- Action item -
Go through the entries below and print, exactly, the lines starting at the one with "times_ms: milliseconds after" and ending at the one with "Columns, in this", keeping both ends and no others.

- Dataset excerpts -
BEGIN
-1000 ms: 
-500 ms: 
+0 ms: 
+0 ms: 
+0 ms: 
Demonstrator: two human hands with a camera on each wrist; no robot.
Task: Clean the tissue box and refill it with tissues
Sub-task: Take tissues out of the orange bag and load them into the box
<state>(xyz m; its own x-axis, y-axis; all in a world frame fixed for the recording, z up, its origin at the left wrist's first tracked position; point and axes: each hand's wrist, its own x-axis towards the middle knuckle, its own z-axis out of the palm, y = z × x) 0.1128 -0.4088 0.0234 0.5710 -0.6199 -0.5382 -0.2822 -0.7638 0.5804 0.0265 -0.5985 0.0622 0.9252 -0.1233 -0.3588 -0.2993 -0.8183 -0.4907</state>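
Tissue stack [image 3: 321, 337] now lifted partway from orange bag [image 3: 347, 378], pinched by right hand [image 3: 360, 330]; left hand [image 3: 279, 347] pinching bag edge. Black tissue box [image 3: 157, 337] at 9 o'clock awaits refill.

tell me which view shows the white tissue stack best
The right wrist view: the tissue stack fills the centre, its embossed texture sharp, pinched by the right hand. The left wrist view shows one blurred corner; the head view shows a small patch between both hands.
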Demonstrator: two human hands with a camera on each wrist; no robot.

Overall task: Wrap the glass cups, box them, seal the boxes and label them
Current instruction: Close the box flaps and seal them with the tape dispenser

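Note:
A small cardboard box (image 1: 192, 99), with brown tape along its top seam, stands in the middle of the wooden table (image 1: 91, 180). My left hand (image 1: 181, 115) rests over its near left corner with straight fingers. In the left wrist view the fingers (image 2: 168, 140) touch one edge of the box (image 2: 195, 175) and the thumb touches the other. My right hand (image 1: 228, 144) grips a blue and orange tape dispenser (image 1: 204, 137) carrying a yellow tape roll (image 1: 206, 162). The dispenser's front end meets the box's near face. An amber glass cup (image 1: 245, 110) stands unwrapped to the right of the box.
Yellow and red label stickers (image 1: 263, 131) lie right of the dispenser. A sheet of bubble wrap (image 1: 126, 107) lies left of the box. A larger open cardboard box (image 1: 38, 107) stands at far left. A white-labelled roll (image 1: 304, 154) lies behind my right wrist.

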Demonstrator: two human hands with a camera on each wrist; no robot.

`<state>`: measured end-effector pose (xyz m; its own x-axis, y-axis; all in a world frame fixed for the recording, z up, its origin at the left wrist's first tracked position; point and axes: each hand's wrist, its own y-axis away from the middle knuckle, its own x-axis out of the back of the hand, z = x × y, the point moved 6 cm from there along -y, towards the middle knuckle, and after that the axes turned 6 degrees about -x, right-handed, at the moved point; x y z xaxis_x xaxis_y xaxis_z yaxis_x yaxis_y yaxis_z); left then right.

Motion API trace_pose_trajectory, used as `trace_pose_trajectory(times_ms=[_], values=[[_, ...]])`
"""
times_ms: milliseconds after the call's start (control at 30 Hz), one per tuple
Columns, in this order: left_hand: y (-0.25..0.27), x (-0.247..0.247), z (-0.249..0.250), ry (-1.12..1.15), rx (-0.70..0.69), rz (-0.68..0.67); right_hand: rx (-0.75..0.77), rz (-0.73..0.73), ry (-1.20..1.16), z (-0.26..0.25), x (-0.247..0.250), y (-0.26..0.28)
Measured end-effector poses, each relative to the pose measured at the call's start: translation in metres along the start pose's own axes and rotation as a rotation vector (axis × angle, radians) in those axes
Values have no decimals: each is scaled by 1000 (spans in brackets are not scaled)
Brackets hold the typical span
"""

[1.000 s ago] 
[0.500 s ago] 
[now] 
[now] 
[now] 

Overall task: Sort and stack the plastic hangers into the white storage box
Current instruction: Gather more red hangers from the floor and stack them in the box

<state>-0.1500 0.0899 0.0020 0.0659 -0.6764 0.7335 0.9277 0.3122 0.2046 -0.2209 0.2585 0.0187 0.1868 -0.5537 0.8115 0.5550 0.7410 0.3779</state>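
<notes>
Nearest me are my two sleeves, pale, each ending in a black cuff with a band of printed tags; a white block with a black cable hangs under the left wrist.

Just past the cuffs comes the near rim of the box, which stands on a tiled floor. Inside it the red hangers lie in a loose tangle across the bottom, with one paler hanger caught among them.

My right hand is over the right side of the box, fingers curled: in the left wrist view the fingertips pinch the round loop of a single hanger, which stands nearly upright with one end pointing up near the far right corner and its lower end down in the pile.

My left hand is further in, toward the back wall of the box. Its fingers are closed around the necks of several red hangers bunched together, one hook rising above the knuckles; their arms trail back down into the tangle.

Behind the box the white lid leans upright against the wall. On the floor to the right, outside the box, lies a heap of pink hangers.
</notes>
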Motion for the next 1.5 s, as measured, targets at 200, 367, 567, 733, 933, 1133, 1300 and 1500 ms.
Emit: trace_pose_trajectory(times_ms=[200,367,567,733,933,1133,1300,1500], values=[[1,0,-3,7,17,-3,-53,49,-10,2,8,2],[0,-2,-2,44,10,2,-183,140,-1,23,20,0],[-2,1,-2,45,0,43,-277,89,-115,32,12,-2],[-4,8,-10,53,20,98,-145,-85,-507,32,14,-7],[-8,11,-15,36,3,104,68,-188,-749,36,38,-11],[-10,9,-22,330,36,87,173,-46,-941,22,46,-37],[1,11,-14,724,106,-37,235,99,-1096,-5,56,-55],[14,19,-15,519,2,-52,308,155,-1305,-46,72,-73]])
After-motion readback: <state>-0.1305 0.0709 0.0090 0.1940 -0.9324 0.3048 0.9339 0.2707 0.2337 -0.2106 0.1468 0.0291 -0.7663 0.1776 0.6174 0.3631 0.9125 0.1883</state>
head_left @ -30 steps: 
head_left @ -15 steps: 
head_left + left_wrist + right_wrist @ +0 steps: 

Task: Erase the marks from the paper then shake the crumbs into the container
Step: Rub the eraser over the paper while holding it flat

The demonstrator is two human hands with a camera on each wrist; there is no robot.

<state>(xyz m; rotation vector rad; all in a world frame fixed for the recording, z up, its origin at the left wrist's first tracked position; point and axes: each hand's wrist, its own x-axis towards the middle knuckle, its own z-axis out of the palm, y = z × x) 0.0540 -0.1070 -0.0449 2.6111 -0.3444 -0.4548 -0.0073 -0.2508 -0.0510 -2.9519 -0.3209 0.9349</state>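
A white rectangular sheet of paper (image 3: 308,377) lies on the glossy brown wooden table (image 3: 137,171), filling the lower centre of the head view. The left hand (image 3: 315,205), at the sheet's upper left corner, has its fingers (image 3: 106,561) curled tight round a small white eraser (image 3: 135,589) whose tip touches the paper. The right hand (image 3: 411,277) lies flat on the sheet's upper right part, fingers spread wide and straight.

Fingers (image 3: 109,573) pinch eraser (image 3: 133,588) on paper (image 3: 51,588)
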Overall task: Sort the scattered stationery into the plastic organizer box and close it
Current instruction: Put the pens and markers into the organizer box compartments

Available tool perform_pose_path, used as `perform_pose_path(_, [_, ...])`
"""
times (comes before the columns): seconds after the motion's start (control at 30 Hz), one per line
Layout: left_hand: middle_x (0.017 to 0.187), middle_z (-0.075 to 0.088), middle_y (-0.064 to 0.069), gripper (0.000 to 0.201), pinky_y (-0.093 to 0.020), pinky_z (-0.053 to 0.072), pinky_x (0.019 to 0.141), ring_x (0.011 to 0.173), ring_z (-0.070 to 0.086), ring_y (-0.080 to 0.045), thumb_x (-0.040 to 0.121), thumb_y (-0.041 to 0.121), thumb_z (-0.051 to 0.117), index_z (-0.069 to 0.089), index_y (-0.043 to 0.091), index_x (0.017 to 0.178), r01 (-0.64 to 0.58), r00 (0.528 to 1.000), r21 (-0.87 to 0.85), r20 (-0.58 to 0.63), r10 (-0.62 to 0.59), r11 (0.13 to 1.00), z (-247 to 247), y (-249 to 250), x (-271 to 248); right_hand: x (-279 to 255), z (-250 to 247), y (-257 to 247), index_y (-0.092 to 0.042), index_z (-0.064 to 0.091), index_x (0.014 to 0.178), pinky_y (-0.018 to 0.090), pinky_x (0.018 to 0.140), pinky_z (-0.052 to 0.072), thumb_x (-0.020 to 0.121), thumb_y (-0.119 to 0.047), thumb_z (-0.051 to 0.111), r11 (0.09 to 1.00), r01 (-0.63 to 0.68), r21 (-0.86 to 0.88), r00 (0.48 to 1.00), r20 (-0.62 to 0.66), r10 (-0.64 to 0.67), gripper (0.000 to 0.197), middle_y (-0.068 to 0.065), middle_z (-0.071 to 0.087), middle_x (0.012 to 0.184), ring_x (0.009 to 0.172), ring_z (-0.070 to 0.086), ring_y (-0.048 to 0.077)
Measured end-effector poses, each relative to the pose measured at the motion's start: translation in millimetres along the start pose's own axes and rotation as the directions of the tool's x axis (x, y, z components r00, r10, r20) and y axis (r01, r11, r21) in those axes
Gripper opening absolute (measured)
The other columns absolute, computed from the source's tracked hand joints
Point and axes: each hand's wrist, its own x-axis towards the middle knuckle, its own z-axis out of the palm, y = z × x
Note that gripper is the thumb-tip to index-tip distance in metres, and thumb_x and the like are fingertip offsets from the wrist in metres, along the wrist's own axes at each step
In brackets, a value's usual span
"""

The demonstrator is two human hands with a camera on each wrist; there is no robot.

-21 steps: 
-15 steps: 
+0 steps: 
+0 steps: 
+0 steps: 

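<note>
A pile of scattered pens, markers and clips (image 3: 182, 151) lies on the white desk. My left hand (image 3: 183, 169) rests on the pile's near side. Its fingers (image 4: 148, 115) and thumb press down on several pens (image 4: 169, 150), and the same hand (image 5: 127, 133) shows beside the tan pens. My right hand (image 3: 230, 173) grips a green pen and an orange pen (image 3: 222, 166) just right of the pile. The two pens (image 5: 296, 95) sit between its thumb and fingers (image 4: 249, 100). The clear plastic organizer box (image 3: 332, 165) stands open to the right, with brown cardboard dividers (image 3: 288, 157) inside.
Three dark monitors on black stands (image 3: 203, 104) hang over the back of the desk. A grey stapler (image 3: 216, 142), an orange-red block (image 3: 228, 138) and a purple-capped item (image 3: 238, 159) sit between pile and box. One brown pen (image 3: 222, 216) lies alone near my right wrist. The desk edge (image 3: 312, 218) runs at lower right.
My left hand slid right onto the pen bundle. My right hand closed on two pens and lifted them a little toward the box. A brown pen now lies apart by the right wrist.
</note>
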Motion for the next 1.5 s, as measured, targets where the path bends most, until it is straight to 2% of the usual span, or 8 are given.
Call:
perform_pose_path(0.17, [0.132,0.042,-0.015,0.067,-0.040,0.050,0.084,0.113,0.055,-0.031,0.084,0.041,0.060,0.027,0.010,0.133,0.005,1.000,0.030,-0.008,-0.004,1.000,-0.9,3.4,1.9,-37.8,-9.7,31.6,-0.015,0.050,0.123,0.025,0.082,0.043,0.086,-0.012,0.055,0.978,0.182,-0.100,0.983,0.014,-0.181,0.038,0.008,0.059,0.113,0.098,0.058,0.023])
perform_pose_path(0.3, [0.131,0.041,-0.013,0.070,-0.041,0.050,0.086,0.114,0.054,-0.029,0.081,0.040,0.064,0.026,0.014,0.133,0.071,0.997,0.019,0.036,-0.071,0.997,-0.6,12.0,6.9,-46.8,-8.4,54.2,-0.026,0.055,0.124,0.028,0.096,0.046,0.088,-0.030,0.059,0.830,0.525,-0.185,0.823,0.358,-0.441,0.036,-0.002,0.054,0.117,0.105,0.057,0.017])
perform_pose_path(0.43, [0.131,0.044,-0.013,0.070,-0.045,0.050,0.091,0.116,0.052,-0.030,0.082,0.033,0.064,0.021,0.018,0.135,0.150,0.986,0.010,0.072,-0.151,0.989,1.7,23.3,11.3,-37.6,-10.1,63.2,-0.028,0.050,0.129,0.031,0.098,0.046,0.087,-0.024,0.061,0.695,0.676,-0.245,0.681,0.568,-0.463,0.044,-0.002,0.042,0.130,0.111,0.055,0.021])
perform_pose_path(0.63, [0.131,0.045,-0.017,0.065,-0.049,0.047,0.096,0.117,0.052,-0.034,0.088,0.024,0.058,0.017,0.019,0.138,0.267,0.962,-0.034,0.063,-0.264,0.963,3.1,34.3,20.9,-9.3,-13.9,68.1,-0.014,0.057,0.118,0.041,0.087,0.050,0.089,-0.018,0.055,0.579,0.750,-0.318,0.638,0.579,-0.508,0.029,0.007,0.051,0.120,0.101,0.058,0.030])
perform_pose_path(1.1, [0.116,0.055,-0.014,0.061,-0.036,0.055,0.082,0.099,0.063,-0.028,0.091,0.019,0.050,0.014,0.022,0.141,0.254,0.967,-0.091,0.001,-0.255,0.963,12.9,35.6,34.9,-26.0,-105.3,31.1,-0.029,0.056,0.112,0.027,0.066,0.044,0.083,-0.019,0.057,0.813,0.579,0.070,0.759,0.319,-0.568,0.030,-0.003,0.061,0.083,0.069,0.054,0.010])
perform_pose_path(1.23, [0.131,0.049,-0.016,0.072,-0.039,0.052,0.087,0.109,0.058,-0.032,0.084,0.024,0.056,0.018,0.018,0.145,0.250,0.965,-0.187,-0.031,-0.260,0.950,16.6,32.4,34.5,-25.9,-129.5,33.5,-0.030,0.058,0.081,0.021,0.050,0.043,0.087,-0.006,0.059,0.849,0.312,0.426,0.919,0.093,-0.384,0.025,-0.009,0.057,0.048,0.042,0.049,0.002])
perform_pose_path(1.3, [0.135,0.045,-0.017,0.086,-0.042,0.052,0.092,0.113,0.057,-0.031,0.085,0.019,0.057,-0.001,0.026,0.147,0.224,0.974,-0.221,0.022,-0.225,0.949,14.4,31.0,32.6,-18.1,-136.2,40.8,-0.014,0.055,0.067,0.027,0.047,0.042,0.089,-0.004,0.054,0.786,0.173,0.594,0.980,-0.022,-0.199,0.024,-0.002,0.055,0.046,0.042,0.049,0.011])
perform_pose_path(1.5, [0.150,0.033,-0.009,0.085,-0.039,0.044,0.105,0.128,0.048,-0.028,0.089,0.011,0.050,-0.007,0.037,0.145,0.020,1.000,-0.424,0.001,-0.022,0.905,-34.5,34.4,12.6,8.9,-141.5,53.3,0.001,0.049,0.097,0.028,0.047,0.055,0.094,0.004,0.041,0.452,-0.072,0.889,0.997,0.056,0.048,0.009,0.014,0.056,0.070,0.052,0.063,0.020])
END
- Written response -
times_ms: milliseconds after the call's start (control at 30 Hz), one per tuple
Columns, in this order: left_hand: y (-0.25..0.27), x (-0.247..0.247), z (-0.249..0.250), ry (-1.12..1.15), rx (-0.70..0.69), rz (-0.68..0.67); right_hand: rx (-0.75..0.77), rz (-0.73..0.73), ry (-1.20..1.16), z (-0.26..0.25), x (-0.247..0.250), y (-0.26..0.28)

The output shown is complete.